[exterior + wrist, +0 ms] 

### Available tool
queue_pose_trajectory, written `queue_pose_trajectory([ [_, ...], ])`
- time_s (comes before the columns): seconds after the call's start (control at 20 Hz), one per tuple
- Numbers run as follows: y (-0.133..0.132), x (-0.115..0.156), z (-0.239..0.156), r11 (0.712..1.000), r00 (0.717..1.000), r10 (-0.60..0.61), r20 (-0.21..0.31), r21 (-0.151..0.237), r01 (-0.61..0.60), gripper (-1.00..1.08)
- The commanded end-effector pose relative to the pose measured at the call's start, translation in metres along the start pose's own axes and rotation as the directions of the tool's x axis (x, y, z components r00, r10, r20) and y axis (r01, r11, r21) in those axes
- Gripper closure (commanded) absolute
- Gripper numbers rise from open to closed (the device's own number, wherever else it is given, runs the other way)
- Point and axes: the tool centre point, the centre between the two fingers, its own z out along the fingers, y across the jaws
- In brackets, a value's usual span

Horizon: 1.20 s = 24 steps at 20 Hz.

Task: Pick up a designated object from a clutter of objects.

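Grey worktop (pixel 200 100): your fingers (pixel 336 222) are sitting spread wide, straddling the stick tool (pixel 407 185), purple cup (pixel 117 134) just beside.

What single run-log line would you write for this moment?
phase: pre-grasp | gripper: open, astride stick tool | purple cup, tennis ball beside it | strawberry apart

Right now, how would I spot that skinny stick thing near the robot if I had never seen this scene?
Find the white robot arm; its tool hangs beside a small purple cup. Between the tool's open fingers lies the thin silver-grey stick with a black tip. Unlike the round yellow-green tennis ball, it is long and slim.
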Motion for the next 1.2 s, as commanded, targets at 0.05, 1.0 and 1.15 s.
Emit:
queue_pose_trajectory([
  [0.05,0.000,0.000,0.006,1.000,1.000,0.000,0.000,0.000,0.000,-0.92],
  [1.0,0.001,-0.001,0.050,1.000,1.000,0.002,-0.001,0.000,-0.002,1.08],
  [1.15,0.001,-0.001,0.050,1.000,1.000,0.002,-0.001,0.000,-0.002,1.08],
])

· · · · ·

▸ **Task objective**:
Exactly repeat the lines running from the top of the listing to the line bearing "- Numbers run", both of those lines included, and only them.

▸ **Task solution**:
[exterior + wrist, +0 ms] 

### Available tool
queue_pose_trajectory, written `queue_pose_trajectory([ [_, ...], ])`
- time_s (comes before the columns): seconds after the call's start (control at 20 Hz), one per tuple
- Numbers run as follows: y (-0.133..0.132), x (-0.115..0.156), z (-0.239..0.156), r11 (0.712..1.000), r00 (0.717..1.000), r10 (-0.60..0.61), r20 (-0.21..0.31), r21 (-0.151..0.237), r01 (-0.61..0.60), gripper (-1.00..1.08)

Nothing more is needed to finish the exercise.